Vascular injury is an early manifestation in hypertension and a cause of end-organ damage. MicroRNAs play an important role in cardiovascular disease, but their implication in vascular injury in hypertension remains unclear. This study revealed using an unbiased approach, microRNA and mRNA sequencing with molecular interaction analysis, a microRNA-transcription factor coregulatory network involved in vascular injury in mice made hypertensive by 14-day Ang II (angiotensin II) infusion. A candidate gene approach identified upregulated miR-431-5p encoded in the conserved 12qF1 (14q32 in humans) microRNA cluster, whose expression correlated with blood pressure, and which has been shown to be upregulated in human atherosclerosis, as a potential key regulator in Ang II-induced vascular injury.

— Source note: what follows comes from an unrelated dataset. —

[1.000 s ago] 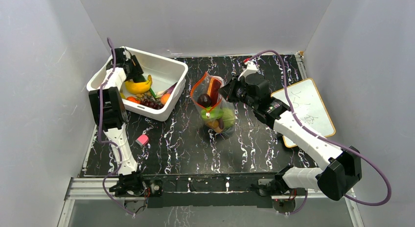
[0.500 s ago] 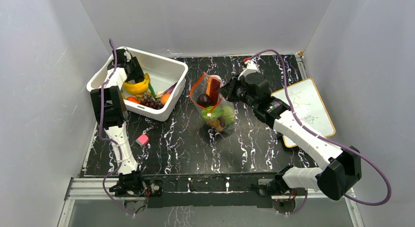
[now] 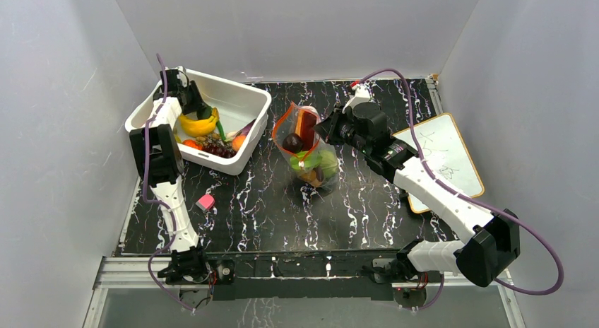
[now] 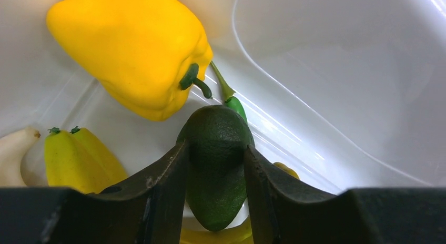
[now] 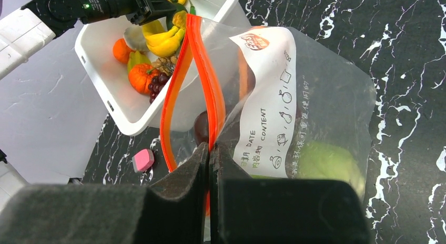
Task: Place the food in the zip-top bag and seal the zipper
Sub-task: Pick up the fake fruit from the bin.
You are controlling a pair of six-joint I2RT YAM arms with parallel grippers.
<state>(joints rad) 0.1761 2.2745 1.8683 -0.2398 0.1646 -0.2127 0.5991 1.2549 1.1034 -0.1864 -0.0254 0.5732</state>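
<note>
Looking at the overhead shot, what's all this sitting on? (dex)

It's a black tabletop [image 3: 268, 208] with white marble veins, boxed in by plain pale walls [image 3: 282, 24] at the back and on both sides. A white bin [image 3: 227, 162] sits at the upper left of the frame. A whiteboard [image 3: 441, 158] with an orange edge lies flat at the right, and there's a small pink block [image 3: 205, 202] on the table just below the bin. (mo)

Ok, and the arms? (dex)

So the left gripper [image 4: 214, 149] is down inside the bin, fingers pressed on both sides of a dark green avocado [image 4: 216, 191]. Its wrist view has a yellow pepper [image 4: 131, 49] at the upper left and a green chili [image 4: 235, 103] just behind the avocado. The right gripper [image 5: 209, 149] is clamped tight on the mouth edge of the zip-top bag [image 5: 315, 112], with the zipper [image 5: 202, 70] running in between its fingers. (mo)

Where's the bag, is it sealed? (dex)

Nope. It's standing upright at the centre of the overhead frame, just right of the bin, and the two orange strips are bowed apart. There's food [image 3: 314, 164] in it already: a pale green cabbage [image 5: 328, 162] low down, a dark round piece [image 3: 294, 143] and a red one [image 3: 309, 123] near the top. The bin holds a banana [image 3: 198, 123], grapes [image 3: 220, 150] and some orange bits. (mo)
</note>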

Gain- and loss-of-function in human vascular smooth muscle cells demonstrated that miR-431-5p regulates in part gene expression by targeting ETS homologous factor. In vivo miR-431-5p knockdown delayed Ang II-induced blood pressure elevation and reduced vascular injury in mice, which demonstrated its potential as a target for treatment of hypertension and vascular injury.